Catbirds and pocket gophers, bur oaks and bull snakes, bluestem grass and leopard frogs have populated the gently rolling prairies around Sue Leaf's Midwestern farming community for centuries. A hundred years ago her town, located forty-five miles from the nearest city, shipped thousands of tons of potato starch across the country, stiffening the collars of working men. Today it has become one of America's fast-growing suburbs. As naturalist and biologist Sue Leaf watched her rural surroundings become a magnet for developers, she became curious about the history of the land. Before the freeway and the housing developments, before the farmers cultivated the fertile soil, what plants and animals called this place home? To her delight, Leaf discovered the oak savannah, a park-like ecosystem that supports abundant wildlife and soothes the human psyche with its quiet, open spaces. As she looked more closely, she found remnants of the savannah in her own yard, in the trees lining her quiet street, and in nearby preserved patches of prairie.
In lyrical essays, Leaf traces the natural history of her community, offering rich details about the people who built this area, about its once prosperous farms, and about the oak trees and wildflowers and prairie animals native to this part of the country.

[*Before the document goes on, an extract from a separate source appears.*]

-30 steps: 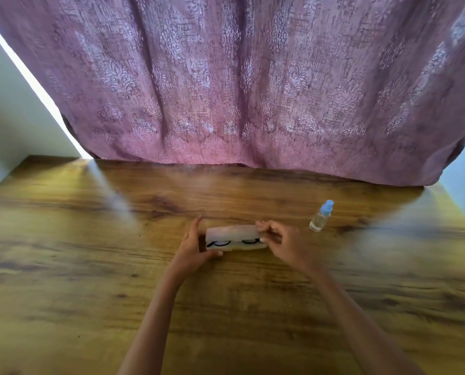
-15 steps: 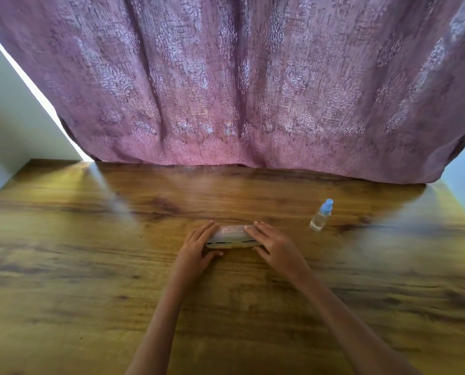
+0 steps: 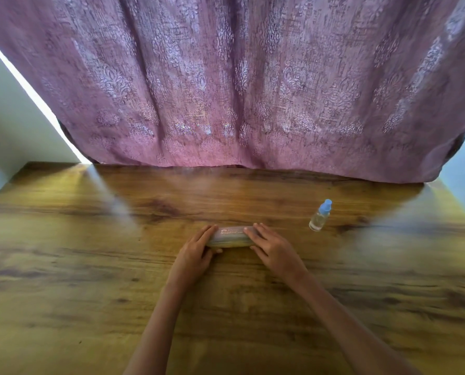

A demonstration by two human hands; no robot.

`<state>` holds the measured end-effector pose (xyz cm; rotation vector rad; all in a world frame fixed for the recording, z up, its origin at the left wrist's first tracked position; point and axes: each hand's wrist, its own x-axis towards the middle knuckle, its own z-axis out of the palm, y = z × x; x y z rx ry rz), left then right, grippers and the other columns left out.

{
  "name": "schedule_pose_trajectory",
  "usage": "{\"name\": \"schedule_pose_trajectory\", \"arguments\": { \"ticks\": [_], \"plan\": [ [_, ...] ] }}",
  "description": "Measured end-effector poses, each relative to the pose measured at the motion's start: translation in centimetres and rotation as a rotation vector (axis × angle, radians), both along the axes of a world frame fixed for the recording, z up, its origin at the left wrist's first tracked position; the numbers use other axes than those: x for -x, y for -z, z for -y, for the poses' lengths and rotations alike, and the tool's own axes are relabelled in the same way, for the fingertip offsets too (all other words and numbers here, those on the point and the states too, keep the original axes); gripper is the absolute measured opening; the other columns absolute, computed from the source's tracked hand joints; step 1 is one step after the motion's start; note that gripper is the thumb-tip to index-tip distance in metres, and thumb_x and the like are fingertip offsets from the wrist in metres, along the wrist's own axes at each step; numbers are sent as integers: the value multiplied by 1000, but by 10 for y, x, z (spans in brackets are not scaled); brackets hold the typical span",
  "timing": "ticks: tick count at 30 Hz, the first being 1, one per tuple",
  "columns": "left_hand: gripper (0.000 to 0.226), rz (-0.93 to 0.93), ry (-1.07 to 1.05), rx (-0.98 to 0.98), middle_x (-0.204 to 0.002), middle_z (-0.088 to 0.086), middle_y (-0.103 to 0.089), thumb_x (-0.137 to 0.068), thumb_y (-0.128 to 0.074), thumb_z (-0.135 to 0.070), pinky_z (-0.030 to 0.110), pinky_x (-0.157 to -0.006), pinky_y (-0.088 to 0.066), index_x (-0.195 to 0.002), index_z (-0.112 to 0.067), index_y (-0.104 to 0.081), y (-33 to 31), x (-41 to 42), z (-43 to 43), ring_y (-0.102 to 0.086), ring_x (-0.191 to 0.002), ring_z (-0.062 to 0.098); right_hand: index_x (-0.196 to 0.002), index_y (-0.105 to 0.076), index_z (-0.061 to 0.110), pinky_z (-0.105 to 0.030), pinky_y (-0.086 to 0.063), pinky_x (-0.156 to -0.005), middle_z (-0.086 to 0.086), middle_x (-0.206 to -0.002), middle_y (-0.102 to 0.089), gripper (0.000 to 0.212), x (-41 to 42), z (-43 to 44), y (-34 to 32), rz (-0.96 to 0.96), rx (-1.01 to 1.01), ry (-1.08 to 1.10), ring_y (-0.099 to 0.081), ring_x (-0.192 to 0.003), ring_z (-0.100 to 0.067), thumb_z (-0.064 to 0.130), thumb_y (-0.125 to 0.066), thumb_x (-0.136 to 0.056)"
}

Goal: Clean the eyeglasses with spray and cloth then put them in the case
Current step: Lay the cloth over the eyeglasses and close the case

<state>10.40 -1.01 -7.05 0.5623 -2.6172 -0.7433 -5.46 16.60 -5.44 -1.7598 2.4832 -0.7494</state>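
Our left hand (image 3: 196, 253) lies with straight fingers over the left end of the case (image 3: 231, 237), thumb at its front edge. Our right hand (image 3: 274, 249) matches it on the right end, fingers flat on the lid (image 3: 232, 230). Neither hand curls round anything; both are apart and pressing down. We judge the step to be closing the case. To do it well we press evenly at both ends so the lid seats square, and hold the case so it does not skid on the smooth table (image 3: 90, 293). We also feel that nothing is caught in the front seam. We cannot see the glasses, and if they are inside, the lid hides them. The case rests on the table right in front of us, its long axis running left to right, printed lid up and front seam toward us. The bottle (image 3: 320, 216) stands upright, apart to the right and a little farther back, before the curtain (image 3: 239, 90).
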Motion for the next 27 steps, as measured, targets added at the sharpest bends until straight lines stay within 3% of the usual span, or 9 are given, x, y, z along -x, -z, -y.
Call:
{"name": "schedule_pose_trajectory", "arguments": {
  "ticks": [7,15,21,27],
  "plan": [
    [59,-18,53,-26,-138,12,-41,-87,-61,-10,26,-107,-32,-141,-4,-38,-7,27,2,-42,-125,22,-142,-40,15,-34,-25,-114,-11,-149,-38,55,12,6,-2,44,7,72,-30,-140,-24,12,-59,-91],
    [55,-11,9,-121,-141,5,-34,-87,-56,-5,28,-109,-31,-137,-12,-36,-9,72,12,-39,-126,19,-137,-46,14,-29,-16,-113,-8,-150,-38,51,40,26,-17,107,3,154,-24,-143,-23,4,-58,-89],
    [57,-14,11,-145,-142,4,-33,-86,-56,-4,26,-108,-30,-138,-13,-35,-5,78,13,-38,-127,19,-129,-54,10,-26,-15,-113,-12,-142,-47,49,42,32,-13,174,48,214,-33,-138,-22,-9,-58,-84],
    [66,-123,2,-101,-149,1,-34,-85,-64,-10,27,-114,-27,-144,-13,-33,0,70,12,-31,-133,10,-135,-48,15,-28,-18,-113,-5,-148,-40,52,41,30,-11,115,-1,215,-27,-141,-20,1,-59,-86]
  ]
}}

By examining remnants of the past still visible in a place deeply affected by sprawl, Leaf reveals how to slow down, look carefully, and untangle the jumble of unnoticed clues that can enrich our daily lives.
Sue Leaf has a PhD in zoology and has taught biology and environmental science at Cambridge Community College in Minnesota. A resident of the Anoka Sand Plain for twenty years, she is currently president of the Wild River chapter of the Audubon Society. She was awarded a McKnight Individual Artist Grant in 1998, and her writing has been published in Utne Reader, Minnesota Monthly, Architecture Minnesota, River Magazine, Minnesota Volunteer, and Boundary Waters Journal.